I could almost hear God say "well, you wanted to be in a position where you had to rely on me didn't you?" and I couldn't help but laugh aloud.

I'll rewind a bit.

1 hour previously I was called by the agency I work for and was asked to come into the office after work for a chat. Seeing as I was busy straight after work, I offered to come in while on my lunch.

40 minutes previously I was walking back to work to clear my desk, my phone rings and I speak to a friend, then bump into another. We talk and I then I remember that I'll now need some money, I walk back to a cash machine to withdraw some money then, realising I will need change buy a 'choco dip', a parting gift.

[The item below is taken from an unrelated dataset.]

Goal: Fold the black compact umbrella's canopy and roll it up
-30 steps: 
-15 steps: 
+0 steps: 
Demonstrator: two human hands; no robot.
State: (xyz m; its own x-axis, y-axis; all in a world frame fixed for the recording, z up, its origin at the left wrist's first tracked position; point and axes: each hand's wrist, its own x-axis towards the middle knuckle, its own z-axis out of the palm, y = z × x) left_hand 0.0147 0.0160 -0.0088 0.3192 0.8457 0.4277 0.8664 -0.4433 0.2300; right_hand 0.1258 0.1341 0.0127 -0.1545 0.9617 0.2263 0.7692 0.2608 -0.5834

So I now have my change to pay the sandwich guy, my choco dip to give to the nice person who sits on my table and think "that the hell am I going to do?" and then he says ...

It's not what I had in mind actually. To be told and to acknowledge you're pretty crap isn't my idea of fun. Actually, it really hurts. I'm not consistent, it looks terrible that I'm 24 and the longest I've ever worked in one place is two years and I walked out of that job. It's painful to face up the fact that in the 8 years since my GCSEs I've amounted a pile of life experience and not much else.

I wasn't really in the mood for going to Samaritans (which I now volunteer at, never mentioned that before but there we go). I feel like I'm meant to be there.

ever just wanted to control c your heart? < /sigh>

1 comment:

sparkles said...

hey, if it makes you feel any better, I've not done anything consistently for more than 2yrs since leaving school either - and I'm 24 next month! I've not even managed to do uni consistently.

So, what's your situation now then?

Well done on going to samaritans - I'm sure you felt pretty crap.

It does entertain me how God takes us literally. We say we want to rely on him more, and completely don't expect dramatic circumstances to then happen! I remember a friend praying for more patience - then followed the most trying week he'd ever had!